TASK INSTRUCTIONS
Using the data below, gather each line that includes the word "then".

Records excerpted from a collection
+---+

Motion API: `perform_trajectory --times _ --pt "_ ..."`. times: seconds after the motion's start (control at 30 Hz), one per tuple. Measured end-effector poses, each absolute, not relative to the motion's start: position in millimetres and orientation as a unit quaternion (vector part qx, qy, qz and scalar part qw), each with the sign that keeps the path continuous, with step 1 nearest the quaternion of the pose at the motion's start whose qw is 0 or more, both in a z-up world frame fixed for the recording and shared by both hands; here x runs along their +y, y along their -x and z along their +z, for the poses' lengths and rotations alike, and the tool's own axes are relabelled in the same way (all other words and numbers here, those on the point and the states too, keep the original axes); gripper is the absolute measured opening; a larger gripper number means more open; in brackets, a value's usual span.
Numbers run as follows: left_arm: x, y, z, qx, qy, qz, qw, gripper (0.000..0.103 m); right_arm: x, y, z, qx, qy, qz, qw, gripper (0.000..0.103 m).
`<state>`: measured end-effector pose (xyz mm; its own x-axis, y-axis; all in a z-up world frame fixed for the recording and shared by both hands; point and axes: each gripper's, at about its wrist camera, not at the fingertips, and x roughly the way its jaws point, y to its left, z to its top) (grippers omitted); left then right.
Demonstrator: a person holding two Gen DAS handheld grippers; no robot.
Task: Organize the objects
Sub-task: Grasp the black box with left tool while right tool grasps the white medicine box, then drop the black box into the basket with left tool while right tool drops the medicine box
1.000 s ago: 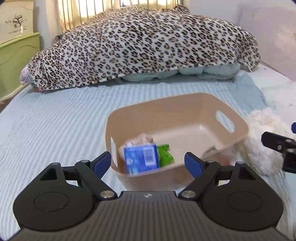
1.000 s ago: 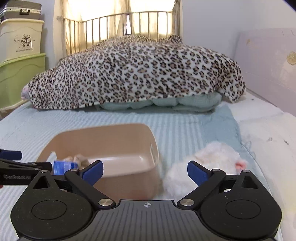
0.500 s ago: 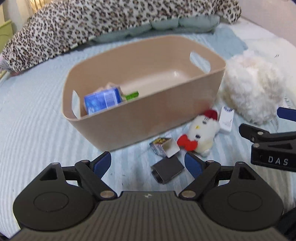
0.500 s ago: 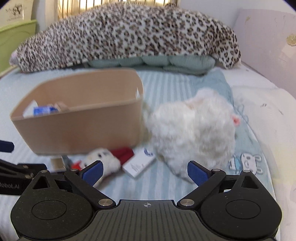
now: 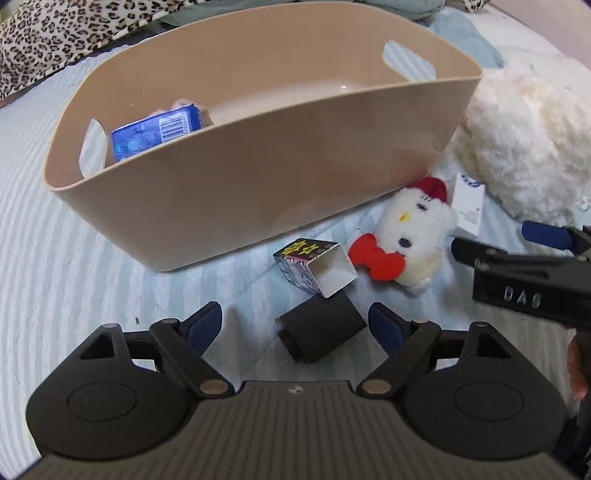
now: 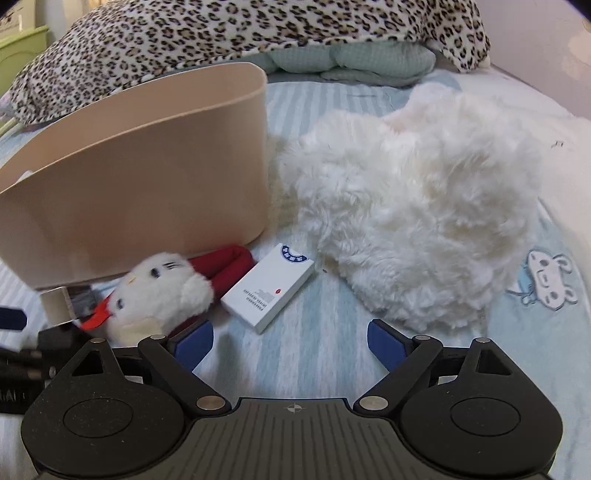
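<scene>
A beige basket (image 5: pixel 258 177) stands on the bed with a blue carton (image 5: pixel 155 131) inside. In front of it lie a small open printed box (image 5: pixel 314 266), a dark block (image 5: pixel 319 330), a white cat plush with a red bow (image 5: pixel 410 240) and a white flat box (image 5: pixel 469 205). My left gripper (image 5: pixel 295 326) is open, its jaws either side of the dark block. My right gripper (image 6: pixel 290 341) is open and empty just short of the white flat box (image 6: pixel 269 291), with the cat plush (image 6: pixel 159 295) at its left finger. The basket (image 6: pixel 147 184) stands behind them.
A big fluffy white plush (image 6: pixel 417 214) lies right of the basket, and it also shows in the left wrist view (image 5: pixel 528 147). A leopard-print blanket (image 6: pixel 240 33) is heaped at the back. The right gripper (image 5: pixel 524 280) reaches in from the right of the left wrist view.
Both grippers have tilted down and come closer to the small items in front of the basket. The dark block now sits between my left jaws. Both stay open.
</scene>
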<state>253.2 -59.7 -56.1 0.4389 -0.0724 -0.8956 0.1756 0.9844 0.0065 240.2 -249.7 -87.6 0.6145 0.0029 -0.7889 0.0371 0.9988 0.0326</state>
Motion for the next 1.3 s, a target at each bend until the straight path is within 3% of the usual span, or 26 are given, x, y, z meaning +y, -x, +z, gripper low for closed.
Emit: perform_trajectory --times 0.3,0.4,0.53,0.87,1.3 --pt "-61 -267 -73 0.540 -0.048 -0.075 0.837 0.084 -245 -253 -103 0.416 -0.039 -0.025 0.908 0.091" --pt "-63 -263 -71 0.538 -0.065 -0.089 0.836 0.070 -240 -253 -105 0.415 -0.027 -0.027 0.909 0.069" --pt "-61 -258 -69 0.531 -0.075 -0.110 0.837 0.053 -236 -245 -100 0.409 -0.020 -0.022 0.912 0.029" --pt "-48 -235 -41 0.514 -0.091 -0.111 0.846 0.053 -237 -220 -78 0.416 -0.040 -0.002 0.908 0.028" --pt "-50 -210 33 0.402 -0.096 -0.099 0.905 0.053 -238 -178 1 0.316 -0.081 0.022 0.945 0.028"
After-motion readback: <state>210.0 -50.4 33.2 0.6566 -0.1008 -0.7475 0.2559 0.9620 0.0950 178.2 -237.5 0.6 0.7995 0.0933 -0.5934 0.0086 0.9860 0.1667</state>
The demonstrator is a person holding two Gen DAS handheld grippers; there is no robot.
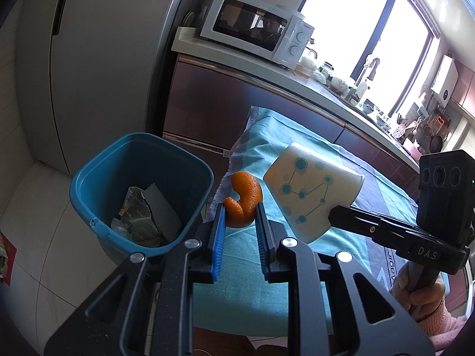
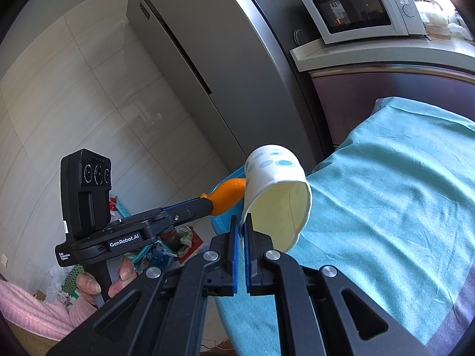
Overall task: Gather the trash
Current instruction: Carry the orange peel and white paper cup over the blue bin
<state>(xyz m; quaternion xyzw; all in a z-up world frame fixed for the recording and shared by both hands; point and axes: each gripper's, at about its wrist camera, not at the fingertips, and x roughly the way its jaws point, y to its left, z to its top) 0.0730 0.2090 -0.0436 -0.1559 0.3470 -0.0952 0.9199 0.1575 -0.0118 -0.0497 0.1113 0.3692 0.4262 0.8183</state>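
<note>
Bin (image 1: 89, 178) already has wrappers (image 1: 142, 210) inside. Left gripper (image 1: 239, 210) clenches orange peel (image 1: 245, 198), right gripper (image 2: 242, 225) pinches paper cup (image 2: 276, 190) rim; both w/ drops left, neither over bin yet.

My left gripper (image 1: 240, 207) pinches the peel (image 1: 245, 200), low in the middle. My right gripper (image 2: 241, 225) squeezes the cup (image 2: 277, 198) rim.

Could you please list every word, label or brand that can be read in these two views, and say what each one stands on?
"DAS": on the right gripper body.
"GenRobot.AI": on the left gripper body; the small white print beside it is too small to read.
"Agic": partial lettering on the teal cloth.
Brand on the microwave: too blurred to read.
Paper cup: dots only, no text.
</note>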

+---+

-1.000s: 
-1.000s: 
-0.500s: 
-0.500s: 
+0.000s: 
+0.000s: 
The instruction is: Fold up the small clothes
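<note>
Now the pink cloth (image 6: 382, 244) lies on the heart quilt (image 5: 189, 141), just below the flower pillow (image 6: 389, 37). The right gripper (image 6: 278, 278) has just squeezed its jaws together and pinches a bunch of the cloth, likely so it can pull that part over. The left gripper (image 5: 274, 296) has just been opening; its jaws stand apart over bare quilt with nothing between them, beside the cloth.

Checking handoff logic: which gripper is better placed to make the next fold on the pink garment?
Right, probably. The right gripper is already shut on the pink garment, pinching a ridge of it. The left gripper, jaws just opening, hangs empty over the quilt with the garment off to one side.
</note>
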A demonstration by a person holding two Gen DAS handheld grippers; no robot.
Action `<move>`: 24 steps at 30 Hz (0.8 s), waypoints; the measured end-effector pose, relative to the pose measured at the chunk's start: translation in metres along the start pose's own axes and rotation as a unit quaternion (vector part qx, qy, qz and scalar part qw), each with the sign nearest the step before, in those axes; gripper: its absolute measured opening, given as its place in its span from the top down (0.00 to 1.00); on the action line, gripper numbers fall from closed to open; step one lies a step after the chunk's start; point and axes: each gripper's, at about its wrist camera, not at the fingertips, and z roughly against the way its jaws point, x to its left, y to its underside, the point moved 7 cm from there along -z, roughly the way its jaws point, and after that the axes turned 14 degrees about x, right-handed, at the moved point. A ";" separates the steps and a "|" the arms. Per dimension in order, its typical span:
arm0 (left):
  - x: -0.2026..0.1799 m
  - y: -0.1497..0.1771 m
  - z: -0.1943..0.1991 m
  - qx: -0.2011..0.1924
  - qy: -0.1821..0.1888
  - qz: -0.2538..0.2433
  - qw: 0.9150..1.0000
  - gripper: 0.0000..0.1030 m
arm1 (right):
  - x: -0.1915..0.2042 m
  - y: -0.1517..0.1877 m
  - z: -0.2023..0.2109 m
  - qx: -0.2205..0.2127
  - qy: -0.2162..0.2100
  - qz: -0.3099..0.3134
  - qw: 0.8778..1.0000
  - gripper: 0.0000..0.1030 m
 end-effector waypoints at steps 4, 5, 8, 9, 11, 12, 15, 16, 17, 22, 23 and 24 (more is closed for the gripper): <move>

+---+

EXERCISE RESULT
`<state>`: measured end-effector pose (xyz mm; its own x-axis, y-axis; all in a z-up world frame fixed for the recording and shared by both hands; point and axes: each gripper's, at about its wrist camera, not at the fingertips, and x roughly the way its jaws point, y to its left, z to its top) (grippers omitted); left then right.
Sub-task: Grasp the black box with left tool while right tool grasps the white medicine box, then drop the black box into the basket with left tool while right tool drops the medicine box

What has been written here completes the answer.